*Records to use*.
- Opening Delimiter -

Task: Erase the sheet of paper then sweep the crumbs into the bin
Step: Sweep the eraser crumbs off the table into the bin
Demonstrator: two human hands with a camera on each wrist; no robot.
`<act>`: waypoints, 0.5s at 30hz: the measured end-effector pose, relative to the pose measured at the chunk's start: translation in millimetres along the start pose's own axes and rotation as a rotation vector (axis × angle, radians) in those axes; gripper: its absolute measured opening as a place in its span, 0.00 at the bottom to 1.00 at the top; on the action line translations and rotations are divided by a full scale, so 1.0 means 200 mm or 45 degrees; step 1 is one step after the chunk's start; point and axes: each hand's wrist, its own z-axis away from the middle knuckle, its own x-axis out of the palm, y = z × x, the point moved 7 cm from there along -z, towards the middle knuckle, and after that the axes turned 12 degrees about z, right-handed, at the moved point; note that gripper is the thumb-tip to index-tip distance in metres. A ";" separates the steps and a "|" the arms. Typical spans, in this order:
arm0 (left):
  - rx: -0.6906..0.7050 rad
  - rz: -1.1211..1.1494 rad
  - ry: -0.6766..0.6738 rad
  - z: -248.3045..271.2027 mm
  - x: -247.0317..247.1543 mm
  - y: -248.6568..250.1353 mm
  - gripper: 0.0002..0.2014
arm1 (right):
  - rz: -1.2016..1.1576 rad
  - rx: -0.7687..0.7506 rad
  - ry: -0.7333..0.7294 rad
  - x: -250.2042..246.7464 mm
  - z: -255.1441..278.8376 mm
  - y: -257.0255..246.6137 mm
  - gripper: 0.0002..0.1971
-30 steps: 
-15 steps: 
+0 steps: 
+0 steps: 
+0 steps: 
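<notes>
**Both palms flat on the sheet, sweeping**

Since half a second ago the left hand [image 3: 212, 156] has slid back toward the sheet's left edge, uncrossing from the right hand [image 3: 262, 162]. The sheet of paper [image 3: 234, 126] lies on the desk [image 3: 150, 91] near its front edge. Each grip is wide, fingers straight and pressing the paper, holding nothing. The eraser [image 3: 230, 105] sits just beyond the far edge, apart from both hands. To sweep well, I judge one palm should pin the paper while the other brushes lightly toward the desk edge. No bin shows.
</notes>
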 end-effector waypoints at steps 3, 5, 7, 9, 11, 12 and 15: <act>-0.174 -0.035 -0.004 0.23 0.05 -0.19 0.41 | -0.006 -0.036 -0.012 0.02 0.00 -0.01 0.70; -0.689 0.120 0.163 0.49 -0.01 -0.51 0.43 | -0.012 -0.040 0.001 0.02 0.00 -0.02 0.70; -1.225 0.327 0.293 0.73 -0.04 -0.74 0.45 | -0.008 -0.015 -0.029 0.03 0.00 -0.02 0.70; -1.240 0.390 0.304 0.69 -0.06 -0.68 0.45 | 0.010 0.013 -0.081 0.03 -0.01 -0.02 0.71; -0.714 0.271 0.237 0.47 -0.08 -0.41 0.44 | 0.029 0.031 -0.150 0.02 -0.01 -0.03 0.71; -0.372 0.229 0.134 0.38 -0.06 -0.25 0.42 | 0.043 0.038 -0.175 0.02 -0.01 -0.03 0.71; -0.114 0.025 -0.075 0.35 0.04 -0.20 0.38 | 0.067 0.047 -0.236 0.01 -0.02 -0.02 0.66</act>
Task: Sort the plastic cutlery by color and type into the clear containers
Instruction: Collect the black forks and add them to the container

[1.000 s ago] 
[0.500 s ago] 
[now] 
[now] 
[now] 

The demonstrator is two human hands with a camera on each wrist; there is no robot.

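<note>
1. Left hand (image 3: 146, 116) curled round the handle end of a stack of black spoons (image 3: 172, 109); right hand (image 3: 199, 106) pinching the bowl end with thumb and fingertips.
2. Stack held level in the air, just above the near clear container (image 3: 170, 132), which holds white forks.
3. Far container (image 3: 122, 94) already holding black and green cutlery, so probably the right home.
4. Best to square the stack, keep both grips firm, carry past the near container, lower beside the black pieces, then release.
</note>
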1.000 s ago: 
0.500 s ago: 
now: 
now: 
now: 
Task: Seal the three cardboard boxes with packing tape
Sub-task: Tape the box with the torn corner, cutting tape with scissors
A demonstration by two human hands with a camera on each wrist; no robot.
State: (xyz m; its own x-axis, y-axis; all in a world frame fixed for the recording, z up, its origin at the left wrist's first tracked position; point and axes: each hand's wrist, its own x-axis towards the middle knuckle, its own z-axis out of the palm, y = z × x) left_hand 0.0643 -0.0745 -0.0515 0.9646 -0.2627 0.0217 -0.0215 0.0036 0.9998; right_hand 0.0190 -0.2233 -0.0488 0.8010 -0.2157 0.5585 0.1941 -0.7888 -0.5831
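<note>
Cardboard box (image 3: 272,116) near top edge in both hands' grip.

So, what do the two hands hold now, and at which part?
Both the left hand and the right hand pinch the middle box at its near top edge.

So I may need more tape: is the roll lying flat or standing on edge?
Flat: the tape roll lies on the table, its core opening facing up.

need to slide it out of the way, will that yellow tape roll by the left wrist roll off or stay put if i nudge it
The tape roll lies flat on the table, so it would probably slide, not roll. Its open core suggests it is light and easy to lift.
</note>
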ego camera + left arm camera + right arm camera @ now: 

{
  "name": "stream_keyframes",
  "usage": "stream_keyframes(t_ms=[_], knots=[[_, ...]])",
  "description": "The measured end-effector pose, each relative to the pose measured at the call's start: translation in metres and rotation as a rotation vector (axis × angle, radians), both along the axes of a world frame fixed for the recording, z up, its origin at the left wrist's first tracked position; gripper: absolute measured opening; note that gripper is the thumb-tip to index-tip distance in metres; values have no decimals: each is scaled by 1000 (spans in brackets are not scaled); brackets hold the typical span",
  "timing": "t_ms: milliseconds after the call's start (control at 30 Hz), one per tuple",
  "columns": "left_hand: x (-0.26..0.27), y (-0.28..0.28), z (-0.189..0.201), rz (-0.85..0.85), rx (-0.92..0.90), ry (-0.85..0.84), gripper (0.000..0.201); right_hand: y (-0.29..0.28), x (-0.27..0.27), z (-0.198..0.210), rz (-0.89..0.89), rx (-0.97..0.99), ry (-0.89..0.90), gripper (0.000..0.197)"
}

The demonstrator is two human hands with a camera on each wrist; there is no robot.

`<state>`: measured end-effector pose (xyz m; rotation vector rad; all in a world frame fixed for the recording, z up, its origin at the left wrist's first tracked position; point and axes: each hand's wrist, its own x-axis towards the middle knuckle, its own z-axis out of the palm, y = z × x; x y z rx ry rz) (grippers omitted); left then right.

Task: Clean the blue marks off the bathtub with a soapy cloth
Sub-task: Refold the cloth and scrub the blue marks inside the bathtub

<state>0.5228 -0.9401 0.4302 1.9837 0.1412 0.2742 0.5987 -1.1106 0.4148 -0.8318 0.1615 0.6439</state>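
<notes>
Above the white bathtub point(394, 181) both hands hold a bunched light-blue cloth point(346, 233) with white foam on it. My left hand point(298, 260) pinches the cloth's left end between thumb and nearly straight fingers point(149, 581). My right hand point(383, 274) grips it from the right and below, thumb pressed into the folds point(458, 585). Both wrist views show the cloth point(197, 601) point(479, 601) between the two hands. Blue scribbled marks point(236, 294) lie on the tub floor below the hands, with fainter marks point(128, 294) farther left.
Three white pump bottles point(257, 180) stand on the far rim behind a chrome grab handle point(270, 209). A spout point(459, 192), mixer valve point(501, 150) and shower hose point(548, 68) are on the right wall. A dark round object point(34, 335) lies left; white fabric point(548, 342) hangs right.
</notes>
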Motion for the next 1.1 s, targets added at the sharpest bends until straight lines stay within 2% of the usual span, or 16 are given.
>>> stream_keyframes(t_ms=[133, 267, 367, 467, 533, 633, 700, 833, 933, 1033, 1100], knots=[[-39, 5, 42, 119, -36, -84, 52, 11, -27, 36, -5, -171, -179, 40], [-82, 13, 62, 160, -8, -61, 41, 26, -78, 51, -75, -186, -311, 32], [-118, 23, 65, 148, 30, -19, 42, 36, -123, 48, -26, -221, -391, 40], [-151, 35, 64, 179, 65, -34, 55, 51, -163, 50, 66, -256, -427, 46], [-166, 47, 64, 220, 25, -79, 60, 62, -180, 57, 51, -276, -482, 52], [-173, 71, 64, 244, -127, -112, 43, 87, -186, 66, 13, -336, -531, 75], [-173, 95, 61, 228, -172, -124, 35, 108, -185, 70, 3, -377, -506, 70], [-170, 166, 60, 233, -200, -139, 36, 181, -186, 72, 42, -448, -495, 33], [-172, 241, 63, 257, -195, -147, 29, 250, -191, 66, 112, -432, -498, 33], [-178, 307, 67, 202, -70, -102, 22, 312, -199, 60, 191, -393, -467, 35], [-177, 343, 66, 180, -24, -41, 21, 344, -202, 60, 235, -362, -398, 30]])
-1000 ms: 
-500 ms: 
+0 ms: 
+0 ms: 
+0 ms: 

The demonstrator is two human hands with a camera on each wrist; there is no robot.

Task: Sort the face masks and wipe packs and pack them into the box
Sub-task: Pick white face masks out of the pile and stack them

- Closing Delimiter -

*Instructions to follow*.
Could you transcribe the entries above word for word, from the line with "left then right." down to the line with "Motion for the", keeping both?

*Completed exercise*.
`<state>`: measured end-effector pose (xyz m; rotation vector rad; all in a world frame fixed for the recording, z up, its origin at the left wrist's first tracked position; point and axes: each hand's wrist, its own x-axis towards the middle knuckle, its own z-axis out of the palm, y = z × x; x y z rx ry rz) (grippers omitted); left then right.

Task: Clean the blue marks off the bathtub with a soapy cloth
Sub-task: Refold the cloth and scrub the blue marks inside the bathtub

<state>0.5228 -0.9401 0.4302 1.9837 0.1412 0.2742 0.5987 -1.1106 0.4148 -0.8318 0.1615 0.6439</state>
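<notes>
Above the white bathtub point(394, 181) both hands hold a bunched light-blue cloth point(346, 233) with white foam on it. My left hand point(298, 260) pinches the cloth's left end between thumb and nearly straight fingers point(149, 581). My right hand point(383, 274) grips it from the right and below, thumb pressed into the folds point(458, 585). Both wrist views show the cloth point(197, 601) point(479, 601) between the two hands. Blue scribbled marks point(236, 294) lie on the tub floor below the hands, with fainter marks point(128, 294) farther left.
Three white pump bottles point(257, 180) stand on the far rim behind a chrome grab handle point(270, 209). A spout point(459, 192), mixer valve point(501, 150) and shower hose point(548, 68) are on the right wall. A dark round object point(34, 335) lies left; white fabric point(548, 342) hangs right.
</notes>
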Motion for the next 1.1 s, targets added at the sharpest bends until straight lines stay within 2% of the usual span, or 16 are given.

There is no more output for this exercise.